There are multiple flavours to graph learning problems that are largely application-dependent. One dichotomy is between *node-wise* and *graph-wise* problems, where in the former one tries to predict properties of individual nodes in the graph (e.g. identify malicious users in a social network), while in the latter one tries to make a prediction about the entire graph (e.g. predict solubility of a molecule). Furthermore, like in traditional ML problems, we can distinguish between *supervised* and *unsupervised* (or *self-supervised*) settings, as well as *transductive* and *inductive* problems.

Similarly to convolutional neural networks used in image analysis and computer vision, the key to efficient learning on graphs is designing local operations with shared weights that do message passing [5] between every node and its neighbours. A major difference compared to classical deep neural networks dealing with grid-structured data is that on graphs such operations are *permutation-invariant*, i.e. independent of the order of neighbour nodes, as there is usually no canonical way of ordering them.
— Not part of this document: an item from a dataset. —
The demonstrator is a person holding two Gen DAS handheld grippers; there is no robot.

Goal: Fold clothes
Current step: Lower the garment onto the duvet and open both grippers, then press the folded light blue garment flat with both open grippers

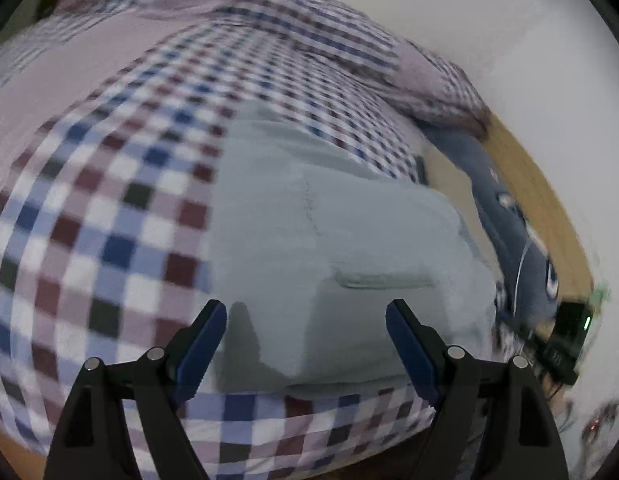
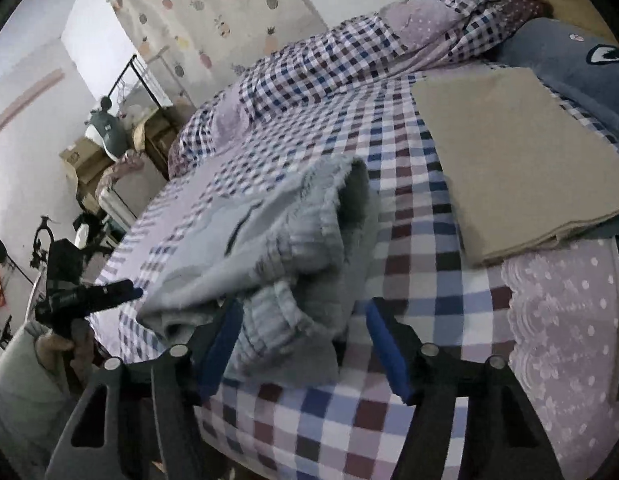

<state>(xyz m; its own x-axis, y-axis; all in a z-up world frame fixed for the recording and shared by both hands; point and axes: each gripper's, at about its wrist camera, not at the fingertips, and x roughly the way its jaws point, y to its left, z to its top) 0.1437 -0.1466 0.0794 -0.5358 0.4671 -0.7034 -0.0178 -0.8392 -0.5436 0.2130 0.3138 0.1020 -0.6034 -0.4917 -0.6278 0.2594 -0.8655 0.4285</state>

Despite their promise and a series of success stories of graph representation learning (among which I can selfishly list the [acquisition by Twitter] of the graph-based fake news detection startup Fabula AI I have founded together with my students), we have not witnessed so far anything close to the smashing success convolutional networks have had in computer vision. In the following, I will try to outline my views on the possible reasons and how the field could progress in the next few years.

**Standardised benchmarks **like ImageNet were surely one of the key success factors of deep learning in computer vision, with some [6] even arguing that data was more important than algorithms for the deep learning revolution. We have nothing similar to ImageNet in scale and complexity in the graph learning community yet. The [Open Graph Benchmark] launched in 2019 is perhaps the first attempt toward this goal trying to introduce challenging graph learning tasks on interesting real-world graph-structured datasets. One of the hurdles is that tech companies producing diverse and rich graphs from their users’ activity are reluctant to share these data due to concerns over privacy laws such as GDPR. A notable exception is Twitter that made a dataset of 160 million tweets with corresponding user engagement graphs available to the research community under certain privacy-preserving restrictions as part of the [RecSys Challenge]. I hope that many companies will follow suit in the future.
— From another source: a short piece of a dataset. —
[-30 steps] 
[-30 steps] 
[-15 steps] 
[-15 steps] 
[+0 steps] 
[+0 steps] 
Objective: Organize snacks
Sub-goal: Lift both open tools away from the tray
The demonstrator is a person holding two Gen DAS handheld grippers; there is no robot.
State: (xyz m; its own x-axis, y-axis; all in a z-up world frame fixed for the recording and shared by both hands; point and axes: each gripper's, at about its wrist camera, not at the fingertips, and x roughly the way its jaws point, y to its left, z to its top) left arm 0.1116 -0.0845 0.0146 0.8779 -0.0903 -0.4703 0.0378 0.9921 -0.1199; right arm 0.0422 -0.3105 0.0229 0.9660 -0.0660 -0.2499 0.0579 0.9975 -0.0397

**Software libraries **available in the public domain played a paramount role in “democratising” deep learning and making it a popular tool. If until recently, graph learning implementations were primarily a collection of poorly written and scarcely tested code, nowadays there are libraries such as [PyTorch Geometric] or [Deep Graph Library (DGL)] that are professionally written and maintained with the help of industry sponsorship. It is not uncommon to see an implementation of a new graph deep learning architecture weeks after it appears on arxiv.

**Scalability** is one of the key factors limiting industrial applications that often need to deal with very large graphs (think of Twitter social network with hundreds of millions of nodes and billions of edges) and low latency constraints. The academic research community has until recently almost ignored this aspect, with many models described in the literature completely inadequate for large-scale settings. Furthermore, graphics hardware (GPU), whose happy marriage with classical deep learning architectures was one of the primary forces driving their mutual success, is not necessarily the best fit for graph-structured data. In the long run, we might need specialised hardware for graphs [7].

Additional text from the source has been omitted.